A sower went out to sow. Jesus asks us to spread all around the good news that we have received. We are to be Johnny Appleseeds of grace. Yes, we are dried up and rock-filled and weed choked – but we still are charged with sowing the seed, with spreading the word, with bringing good news. How do we do that? There isn’t any predetermined method. We each spread the seed in our own way, according to the providence of our everyday lives. Take parents for example. The primary way they are charged to bring good news into our world is to sow the seed of love and values in their children. Then they wait. How that will bear fruit only time will tell. Or take your co-workers or fellow students or parishioners. You sow with them patience, understanding, cooperation. Then you wait. Whether they respond in kind is out of your hands. Your job is to be the one bringing the seed of grace into the situation. Or your neighbors. Sow with them peace, kindness, generosity. Then you wait. The seed of grace germinates in another person in God’s time, not ours.

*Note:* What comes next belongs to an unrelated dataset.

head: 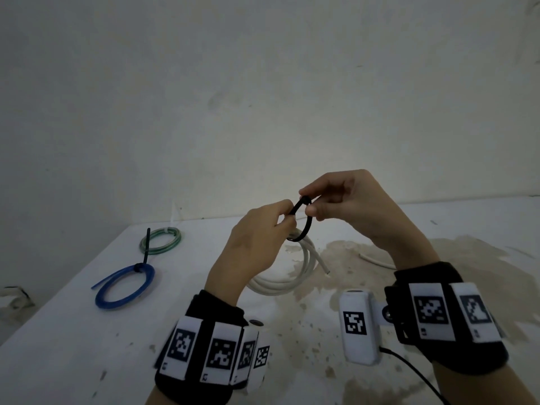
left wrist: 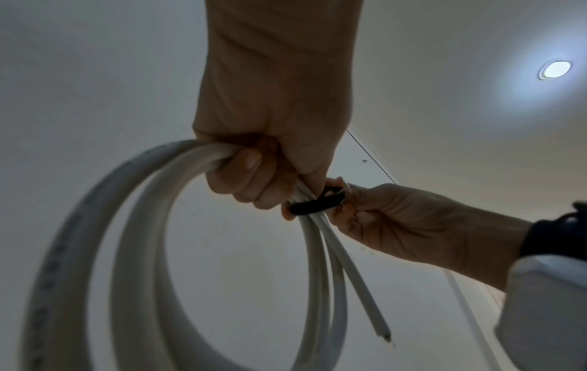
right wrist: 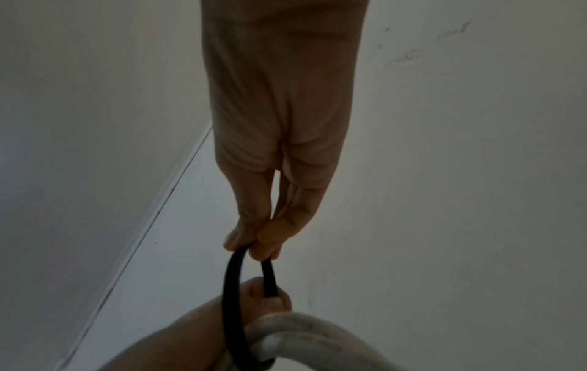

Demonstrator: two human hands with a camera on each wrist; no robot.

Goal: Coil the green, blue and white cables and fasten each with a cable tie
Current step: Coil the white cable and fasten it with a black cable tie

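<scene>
The white cable (head: 280, 285) is coiled, and my left hand (head: 287, 217) holds it up off the table, fingers curled round its strands (left wrist: 133, 226). A black cable tie (head: 304, 226) loops round the bundle just below that grip (left wrist: 314, 203). My right hand (head: 309, 203) pinches the top of the tie's loop between thumb and fingers (right wrist: 254, 243). My left fingertips (right wrist: 267, 298) also touch the tie's strap beside the cable (right wrist: 317, 326). The green coil (head: 177, 238) and the blue coil (head: 112, 307) lie at the left, each with a black tie on it.
The white table (head: 87, 331) is stained brown at the right and front. A short loose piece of white cable (head: 377, 260) lies beyond my right wrist. A plain wall stands close behind the table, and the table's left edge runs diagonally.
</scene>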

Sowing the presence of God into our world was never more important. Even the most casual watching of the news can be discouraging. In our country and around the world there are wars and rumors of war. There is racism, class conflict, refugees, poverty, violence, and seemingly intractable political divisions. Not promising soil. But a sower went out to sow. That is our job as Christians. I was fascinated by a news item on Father’s Day. In Scottsburg, Indiana, right on I-65 just north of Louisville, a woman was in line at the drive-thru window at McDonald’s. She noticed a dad in the van behind her with four kids in the car. She told the McDonald’s cashier, “I’m going to pay for the father in the car behind me and I want you to tell him happy Father’s Day.” When the van pulled up and the man heard of the woman’s good deed, he paid for the car behind him… and each car kept the process going. Between 8:30pm to midnight, when McDonald’s closed, every car paid for the ones behind it. All total, 167 drivers “paid it forward” at the Scottsburg McDonald’s the evening of Father’s day 2017. One person sowed a seed. It took root and bore fruit, thirty, sixty and 167 fold. Johnny Appleseed planted trees not for his own benefit but for others. Parents, co-workers, neighbors plant seeds to make their world a better place. Today every one of us will have the opportunity to sow a seed of God’s grace by how we live and what we do. A sower went out to sow.